• **What you have to do**
Output the first line of the listing and each line after it, up to and including the line that contains "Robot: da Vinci", exactly as written, minus the pictures.

• **Information shown**

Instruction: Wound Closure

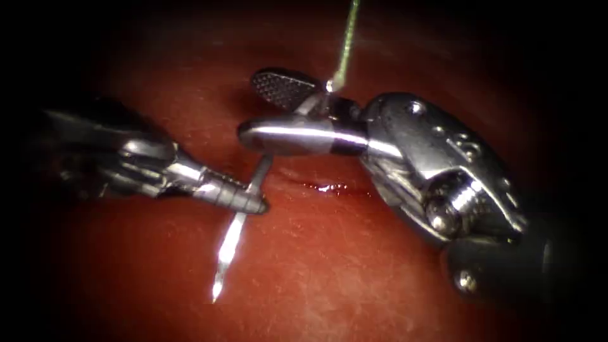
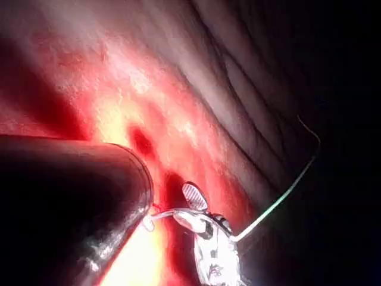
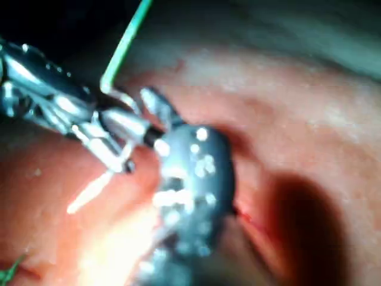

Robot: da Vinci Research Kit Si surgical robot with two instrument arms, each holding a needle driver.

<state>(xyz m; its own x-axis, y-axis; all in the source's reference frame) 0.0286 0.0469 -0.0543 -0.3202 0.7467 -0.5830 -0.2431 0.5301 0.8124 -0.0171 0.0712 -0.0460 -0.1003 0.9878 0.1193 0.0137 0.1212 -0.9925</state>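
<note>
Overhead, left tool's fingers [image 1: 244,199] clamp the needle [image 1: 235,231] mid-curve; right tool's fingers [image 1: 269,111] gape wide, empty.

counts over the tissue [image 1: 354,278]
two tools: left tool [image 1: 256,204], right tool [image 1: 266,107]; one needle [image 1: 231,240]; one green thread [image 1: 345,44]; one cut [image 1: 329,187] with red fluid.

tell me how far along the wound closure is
Done: nothing I can confirm; no stitches visible along the cut in the red tissue.
In hand: the left hand grips the curved steel needle mid-curve, point free above the tissue. The right hand is open by the green thread.
Left: the cut looks unclosed.
</note>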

• **Response area**
Instruction: Wound Closure


Robot: da Vinci Research Kit Si surgical robot with two instrument arms, each holding a needle driver.

The output contains nothing further.